Harvard's $5-million International Studies building will rise on the site of Lawrence Hall, between the Littauer Center of Public Administration and the proposed undergraduate science center.
The high-rise building will contain offices, seminar rooms, common rooms, a lounge, and a cafeteria. It will probably be connected to Littauer by a bridge, tunnel, or arcade.
Like the William James Center for the Behavioral Sciences, the new building is expected to facilitate the exchange of information by researchers in related fields.
President Pusey said yesterday that construction would begin when the University raises $7.5 million. One third of the total will match the $2.5 million that the Ford Foundation set aside for construction; the rest will establish an endowment to cover maintenance costs.
Although it will take "some years" to find the money, Pusey said he had no doubt that it could be found. No special fund drive is being planned.
According to Don K. Price, Jr., Dean of the Faculty of Public Administration, the University began thinking about an International Studies building over five years ago. In 1959, when it first applied for a Ford Foundation grant for international studies, Harvard unsuccessfully sought funds for such a center.
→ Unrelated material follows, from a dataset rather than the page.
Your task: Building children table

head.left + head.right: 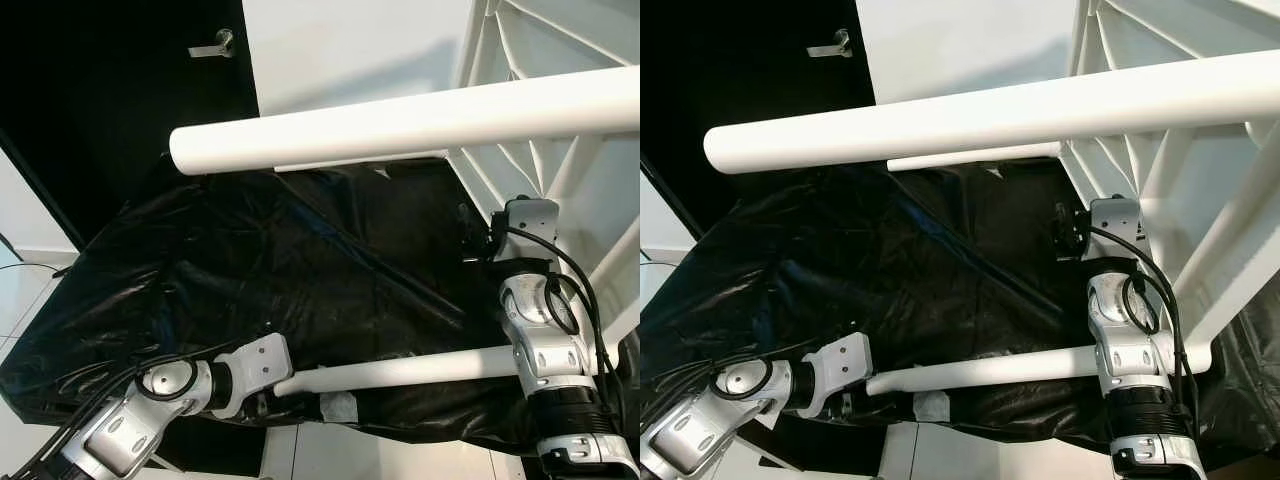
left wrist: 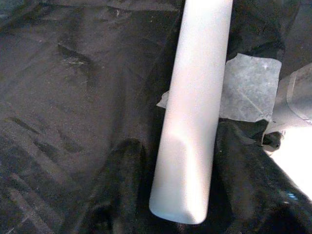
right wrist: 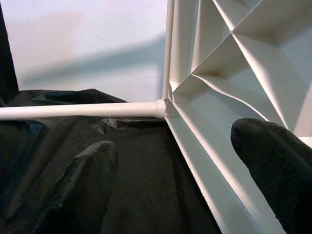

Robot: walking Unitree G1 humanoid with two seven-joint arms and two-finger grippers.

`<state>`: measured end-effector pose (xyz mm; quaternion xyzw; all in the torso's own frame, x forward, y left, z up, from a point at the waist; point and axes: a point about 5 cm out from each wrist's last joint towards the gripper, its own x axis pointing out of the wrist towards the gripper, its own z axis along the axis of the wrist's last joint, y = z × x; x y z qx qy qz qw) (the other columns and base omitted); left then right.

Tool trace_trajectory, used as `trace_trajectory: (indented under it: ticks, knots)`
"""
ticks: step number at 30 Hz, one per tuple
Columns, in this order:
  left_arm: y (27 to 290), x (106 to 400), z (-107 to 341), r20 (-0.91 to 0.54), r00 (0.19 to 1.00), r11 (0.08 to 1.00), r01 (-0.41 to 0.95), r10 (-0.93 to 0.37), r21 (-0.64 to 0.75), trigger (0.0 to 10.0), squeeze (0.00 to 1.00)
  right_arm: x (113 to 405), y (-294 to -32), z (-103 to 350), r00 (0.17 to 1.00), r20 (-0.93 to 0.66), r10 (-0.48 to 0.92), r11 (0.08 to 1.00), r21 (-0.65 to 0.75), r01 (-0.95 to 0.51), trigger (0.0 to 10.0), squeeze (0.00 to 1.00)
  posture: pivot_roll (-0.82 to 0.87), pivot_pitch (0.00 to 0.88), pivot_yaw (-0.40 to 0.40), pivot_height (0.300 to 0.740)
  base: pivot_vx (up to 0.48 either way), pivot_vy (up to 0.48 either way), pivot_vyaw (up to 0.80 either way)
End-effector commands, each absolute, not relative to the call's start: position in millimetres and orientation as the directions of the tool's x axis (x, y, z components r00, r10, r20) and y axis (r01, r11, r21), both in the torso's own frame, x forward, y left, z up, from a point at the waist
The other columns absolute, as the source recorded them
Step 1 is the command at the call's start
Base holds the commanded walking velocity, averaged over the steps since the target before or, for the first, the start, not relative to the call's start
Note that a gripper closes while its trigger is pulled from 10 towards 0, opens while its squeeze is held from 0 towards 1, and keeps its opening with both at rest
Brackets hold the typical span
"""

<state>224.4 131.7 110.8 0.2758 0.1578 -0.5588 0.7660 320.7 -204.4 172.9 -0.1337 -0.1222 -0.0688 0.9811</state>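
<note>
The children's table lies tipped on its side over a black plastic sheet (image 1: 300, 270) that covers the surface beneath it. Its white tabletop (image 1: 560, 120) stands on edge at the right of the sheet, underside showing: a lattice of moulded ribs in triangles (plain white plastic, matte). Three round white legs are in sight, all running out from the tabletop across the sheet. The upper leg (image 1: 400, 125) is nearest the head camera and crosses high above the sheet, its rounded free end toward the dark door (image 1: 120, 90). A farther leg (image 3: 83, 110) meets the tabletop's corner in a small collar, just above the sheet. The lower leg (image 1: 400, 370) lies close along the sheet's near edge, beside a grey patch of tape (image 2: 248, 87).

The left pincer (image 2: 178, 195) is at the free end of the lower leg; its two black fingers (image 2: 117, 180) sit on either side of the leg's end, seemingly clenched on it, though the contact itself is not clear. The right pincer (image 3: 175, 180) is released, fingers spread wide, one fingertip (image 3: 278, 161) in front of the tabletop's ribbed underside and the other over the sheet.
</note>
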Motion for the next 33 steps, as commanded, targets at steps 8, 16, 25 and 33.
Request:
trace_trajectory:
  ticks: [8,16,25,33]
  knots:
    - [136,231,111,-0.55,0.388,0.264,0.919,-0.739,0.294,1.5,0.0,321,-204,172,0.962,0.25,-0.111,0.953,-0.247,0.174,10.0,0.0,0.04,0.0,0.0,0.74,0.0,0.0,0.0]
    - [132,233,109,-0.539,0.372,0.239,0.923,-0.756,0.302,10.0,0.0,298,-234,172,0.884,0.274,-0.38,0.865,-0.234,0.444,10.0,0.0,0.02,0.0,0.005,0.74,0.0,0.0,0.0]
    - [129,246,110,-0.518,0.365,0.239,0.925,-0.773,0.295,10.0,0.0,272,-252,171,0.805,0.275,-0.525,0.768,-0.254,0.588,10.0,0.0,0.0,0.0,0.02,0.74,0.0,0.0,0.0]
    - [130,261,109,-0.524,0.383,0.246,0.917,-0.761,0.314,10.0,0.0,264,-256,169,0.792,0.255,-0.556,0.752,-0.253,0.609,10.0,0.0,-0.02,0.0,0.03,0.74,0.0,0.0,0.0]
Two years ago Pusey asked Price to chair an informal committee to prepare a "rough schedule of space requirements and probable uses." Among the men that Price consulted were Merle Fainsod, then chairman of the Faculty's committee on regional studies; Robert R. Bowie, director of the Center for International Affairs; John T. Dunlop, chairman of the Economics Department; Arthur A. Maass, chairman of the Government Department; L. Gard Wiggins, administrative vice-president; and Harold L. Goyette, planning officer for the University.
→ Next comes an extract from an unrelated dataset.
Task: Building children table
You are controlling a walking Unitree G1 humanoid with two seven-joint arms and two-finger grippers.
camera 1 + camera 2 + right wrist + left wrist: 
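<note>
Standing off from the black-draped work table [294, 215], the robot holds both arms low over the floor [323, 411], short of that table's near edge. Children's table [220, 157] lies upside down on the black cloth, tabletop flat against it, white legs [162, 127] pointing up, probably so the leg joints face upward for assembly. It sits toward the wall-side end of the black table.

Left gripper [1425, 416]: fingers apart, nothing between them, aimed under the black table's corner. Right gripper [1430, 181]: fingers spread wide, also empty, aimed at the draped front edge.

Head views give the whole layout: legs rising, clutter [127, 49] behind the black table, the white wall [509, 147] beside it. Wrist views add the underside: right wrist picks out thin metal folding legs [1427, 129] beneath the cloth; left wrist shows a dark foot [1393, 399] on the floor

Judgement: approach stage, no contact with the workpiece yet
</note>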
Price then wrote a short memorandum that the Planning Office used for estimating the size and expense of the building. The office also studied peripheral problems, like the center's effect on the Harvard Square traffic problem.
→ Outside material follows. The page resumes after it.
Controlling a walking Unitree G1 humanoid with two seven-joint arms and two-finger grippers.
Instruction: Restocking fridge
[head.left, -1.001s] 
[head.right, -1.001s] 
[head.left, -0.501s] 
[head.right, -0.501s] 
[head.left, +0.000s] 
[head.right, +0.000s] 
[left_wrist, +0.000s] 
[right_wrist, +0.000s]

In his memo--which was prepared last January--Price urged that the new building be developed as a "common facility" with Littauer Center. "Each part will want, to some extent, to have a unique identity and special facilities," he explained yesterday.
For most of the special centers, the move to the new building will also be a move to larger and more convenient quarters. Bowie said last night that the Center for International Affairs was "terrifically" cramped in its Divinity Ave. headquarters, and the Russian Research Center has been using rooms in Dudley House since the demolition of its Dunster St. offices.